* DATASET EXCERPT *

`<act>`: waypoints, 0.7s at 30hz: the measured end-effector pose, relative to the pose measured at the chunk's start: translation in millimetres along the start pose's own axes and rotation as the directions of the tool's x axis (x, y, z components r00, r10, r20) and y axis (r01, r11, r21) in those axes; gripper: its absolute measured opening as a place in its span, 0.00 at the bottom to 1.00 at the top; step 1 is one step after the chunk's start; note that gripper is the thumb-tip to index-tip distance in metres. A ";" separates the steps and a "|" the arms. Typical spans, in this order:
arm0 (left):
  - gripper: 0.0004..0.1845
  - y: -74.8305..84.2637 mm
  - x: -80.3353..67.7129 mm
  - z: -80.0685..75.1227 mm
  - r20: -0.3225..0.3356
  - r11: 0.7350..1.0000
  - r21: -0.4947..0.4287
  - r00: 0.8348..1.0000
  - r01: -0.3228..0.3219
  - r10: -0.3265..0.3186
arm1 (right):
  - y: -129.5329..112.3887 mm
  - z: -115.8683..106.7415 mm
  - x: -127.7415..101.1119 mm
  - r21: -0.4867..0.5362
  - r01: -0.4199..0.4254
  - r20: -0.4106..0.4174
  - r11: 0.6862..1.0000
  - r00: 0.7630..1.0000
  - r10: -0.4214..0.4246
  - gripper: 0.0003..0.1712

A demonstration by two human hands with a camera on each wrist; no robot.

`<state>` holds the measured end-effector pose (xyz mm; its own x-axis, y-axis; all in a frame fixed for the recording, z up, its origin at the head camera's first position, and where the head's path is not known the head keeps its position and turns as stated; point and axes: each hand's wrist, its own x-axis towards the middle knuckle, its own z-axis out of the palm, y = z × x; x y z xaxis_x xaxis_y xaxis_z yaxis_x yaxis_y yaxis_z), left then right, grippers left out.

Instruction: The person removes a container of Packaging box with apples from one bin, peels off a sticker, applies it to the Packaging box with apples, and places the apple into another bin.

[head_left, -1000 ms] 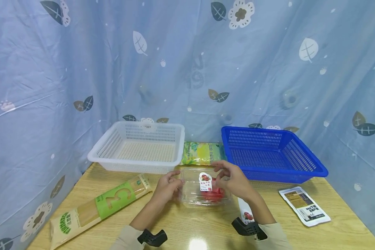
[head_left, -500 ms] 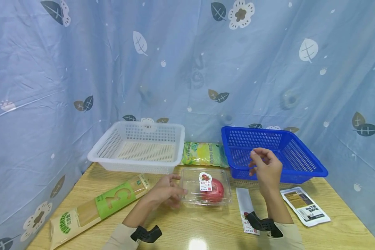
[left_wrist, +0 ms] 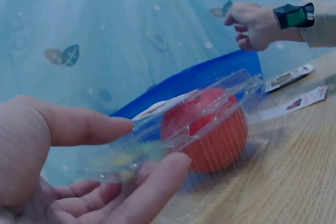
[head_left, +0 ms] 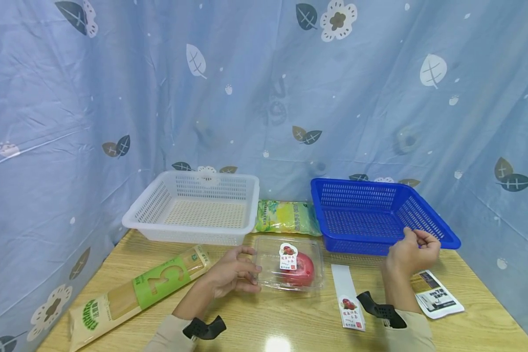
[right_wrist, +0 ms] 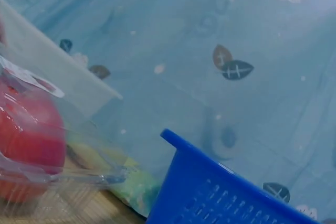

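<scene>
A clear plastic clamshell box (head_left: 310, 252) with a round red fruit (head_left: 300, 270) inside lies on the wooden table (head_left: 290, 322), a sticker on its lid. My left hand (head_left: 248, 270) rests at the box's left edge. In the left wrist view its straight thumb and fingers (left_wrist: 79, 127) lie against the rim of the box (left_wrist: 210, 129). My right hand (head_left: 415, 242) hovers by the front right rim of the blue basket (head_left: 361, 215), fingers curled, nothing seen in it. It hangs above a black-and-white packet (head_left: 440, 299).
A white basket (head_left: 189, 232) stands at the back left, with a green-yellow bag (head_left: 286, 216) between the two baskets. A long noodle pack (head_left: 141, 288) lies at the front left. A white label strip (head_left: 347, 298) lies right of the box. Blue curtains close the table in.
My right hand left the box, rose past the blue basket's front and moved right to its front right corner. The left hand stayed at the box's left edge. The box settled flat.
</scene>
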<state>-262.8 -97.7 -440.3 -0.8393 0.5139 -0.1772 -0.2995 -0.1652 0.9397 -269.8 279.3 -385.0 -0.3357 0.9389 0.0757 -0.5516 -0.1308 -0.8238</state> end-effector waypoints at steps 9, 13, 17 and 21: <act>0.41 -5.5 2.3 -1.7 0.052 0.994 -0.111 0.999 0.007 -0.001 | 6.0 -9.5 15.9 0.107 -0.220 -0.142 0.970 0.962 0.234 0.18; 0.40 -6.4 2.4 -0.6 0.069 0.990 -0.139 0.998 0.004 0.005 | 7.9 -16.5 23.8 0.213 -0.386 -0.098 0.898 0.906 0.413 0.17; 0.39 -6.8 1.7 1.1 0.070 0.986 -0.164 0.998 0.006 0.006 | 8.9 -20.7 30.4 0.336 -0.494 -0.049 0.802 0.841 0.539 0.17; 0.38 -7.2 1.2 2.2 0.064 0.982 -0.191 0.998 0.007 0.006 | 9.9 -23.1 32.4 0.358 -0.541 -0.009 0.761 0.813 0.583 0.12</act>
<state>-260.7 -94.0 -446.6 -0.8101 0.5660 -0.1526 -0.3863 -0.3196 0.8652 -268.5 315.8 -403.6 -0.5873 0.6897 -0.4235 -0.5114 -0.7218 -0.4664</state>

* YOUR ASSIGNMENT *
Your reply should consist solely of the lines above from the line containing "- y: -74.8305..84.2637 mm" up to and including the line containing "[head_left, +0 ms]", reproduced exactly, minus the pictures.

* TASK OUTPUT *
  - y: -74.8305..84.2637 mm
  - x: -80.3353..67.7129 mm
  - z: -80.0685..75.1227 mm
  - r20: -0.3225..0.3356
  - r11: 0.7350..1.0000
  - r21: -0.4947..0.4287
  - r00: 0.8348..1.0000
  - r01: -0.3228..0.3219
  - r10: -0.3265..0.3186
arm1 (right):
  - y: -129.5329..112.3887 mm
  - z: -115.8683..106.7415 mm
  - x: -127.7415..101.1119 mm
  - r21: -0.4867..0.5362
  - r01: -0.4199..0.4254
  - r20: -0.4106..0.4174
  - r11: 0.6862..1.0000
  - r00: 0.7630..1.0000
  - r10: -0.4214..0.4246
  - gripper: 0.0003..0.1712

A demonstration by two human hands with a camera on each wrist; no robot.

`<state>` holds the measured end-effector pose (xyz mm; its own x-axis, y-axis; all in a frame fixed for the recording, z up, its origin at the head camera's first position, and where the head's path is not known the head keeps its position and turns as stated; point and axes: each hand's wrist, its own x-axis towards the middle knuckle, its own z-axis out of the palm, y = z × x; x y z xaxis_x xaxis_y xaxis_z yaxis_x yaxis_y yaxis_z), left then right, grippers left out.

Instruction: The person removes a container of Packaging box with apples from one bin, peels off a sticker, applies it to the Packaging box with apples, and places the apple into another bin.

[head_left, -1000 ms] 
[head_left, -500 ms] 
[left_wrist, +0 ms] 
[head_left, +0 ms] 

No more output is needed here.